WHAT YOU ARE ASKED TO DO:
Every entry below is to be returned unchanged. Images are not part of the copy.

SUPPLIED MATERIAL:
■ ■ ■
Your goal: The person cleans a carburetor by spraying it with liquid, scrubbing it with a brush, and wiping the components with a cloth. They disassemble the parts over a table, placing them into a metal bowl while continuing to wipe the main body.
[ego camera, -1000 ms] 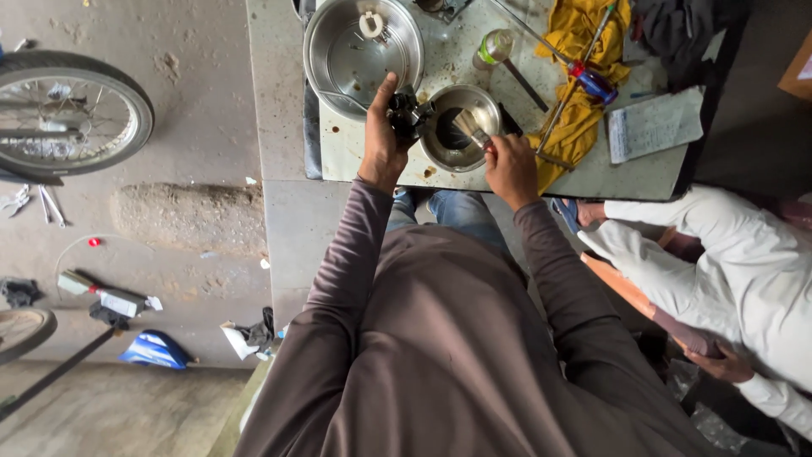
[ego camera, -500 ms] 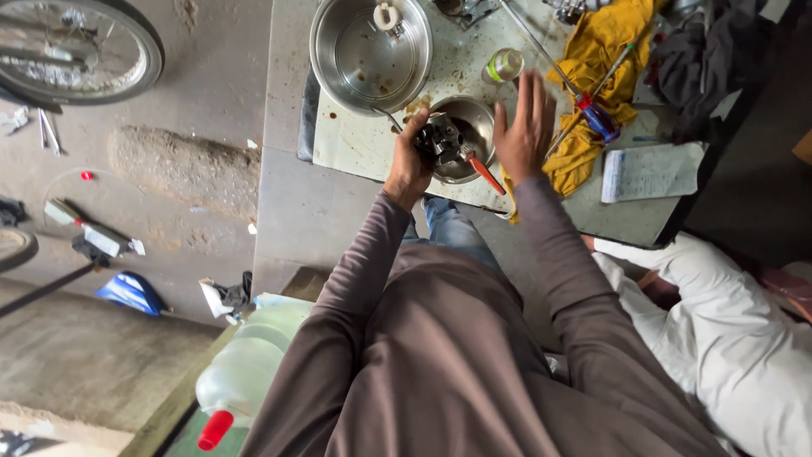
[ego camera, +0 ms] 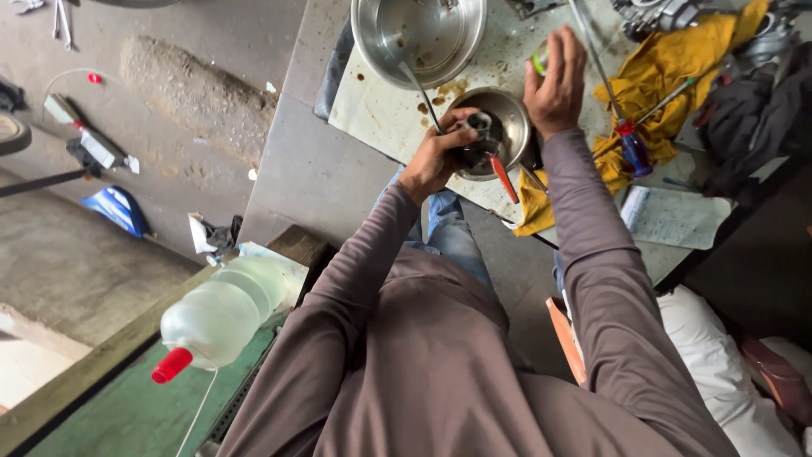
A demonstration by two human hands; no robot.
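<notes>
1. Left hand (ego camera: 433, 159) clenched on dark metal part (ego camera: 479, 142), top centre of frame, over small bowl (ego camera: 514, 118).
2. Right hand (ego camera: 554, 83) open, fingers spread, holding nothing, above bowl.
3. Risk, imo: oily part slips w/ one-hand grip, drops, tips bowl onto stained sheet (ego camera: 381, 114).

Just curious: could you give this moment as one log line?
left hand: grips dark metal part over small steel bowl | right hand: open, raised, empty | bench: yellow rag
</notes>
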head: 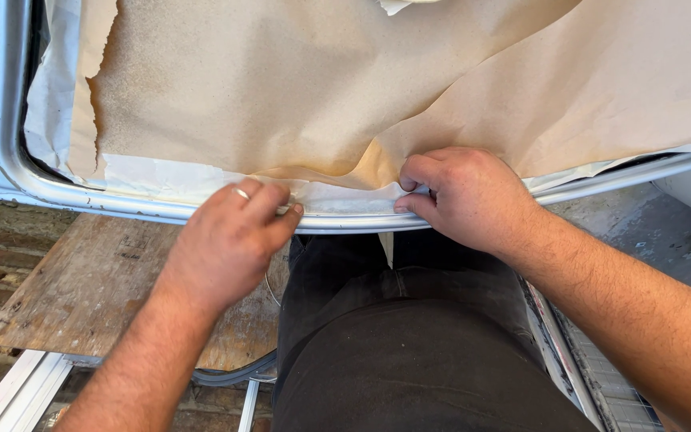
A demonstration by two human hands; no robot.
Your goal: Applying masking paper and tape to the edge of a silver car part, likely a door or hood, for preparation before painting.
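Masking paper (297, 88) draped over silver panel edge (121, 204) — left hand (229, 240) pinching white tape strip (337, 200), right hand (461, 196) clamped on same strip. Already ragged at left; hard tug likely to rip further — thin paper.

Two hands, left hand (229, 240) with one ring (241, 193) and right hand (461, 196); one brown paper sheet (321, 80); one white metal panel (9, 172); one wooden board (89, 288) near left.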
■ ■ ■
ANSWER TO THE PROBLEM:
Your goal: The person cleans a carburetor by spraying it with liquid, scrubbing it with a brush, and wiping the components with a cloth. They disassemble the parts over a table, placing them into a metal bowl while continuing to wipe the main body.
[ego camera, -1000 ms] 
[ego camera, -500 ms] 
[ego camera, +0 ms] 
A demonstration by two human hands; no robot.
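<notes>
1. Left hand (ego camera: 433, 159) clenched on dark metal part (ego camera: 479, 142), top centre of frame, over small bowl (ego camera: 514, 118).
2. Right hand (ego camera: 554, 83) open, fingers spread, holding nothing, above bowl.
3. Risk, imo: oily part slips w/ one-hand grip, drops, tips bowl onto stained sheet (ego camera: 381, 114).

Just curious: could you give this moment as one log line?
left hand: grips dark metal part over small steel bowl | right hand: open, raised, empty | bench: yellow rag
</notes>
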head: 
A demonstration by two human hands; no robot.
Your goal: Applying masking paper and tape to the edge of a silver car part, likely a door or hood, for preparation before painting.
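Masking paper (297, 88) draped over silver panel edge (121, 204) — left hand (229, 240) pinching white tape strip (337, 200), right hand (461, 196) clamped on same strip. Already ragged at left; hard tug likely to rip further — thin paper.

Two hands, left hand (229, 240) with one ring (241, 193) and right hand (461, 196); one brown paper sheet (321, 80); one white metal panel (9, 172); one wooden board (89, 288) near left.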

The exercise requires nothing more than what has been given.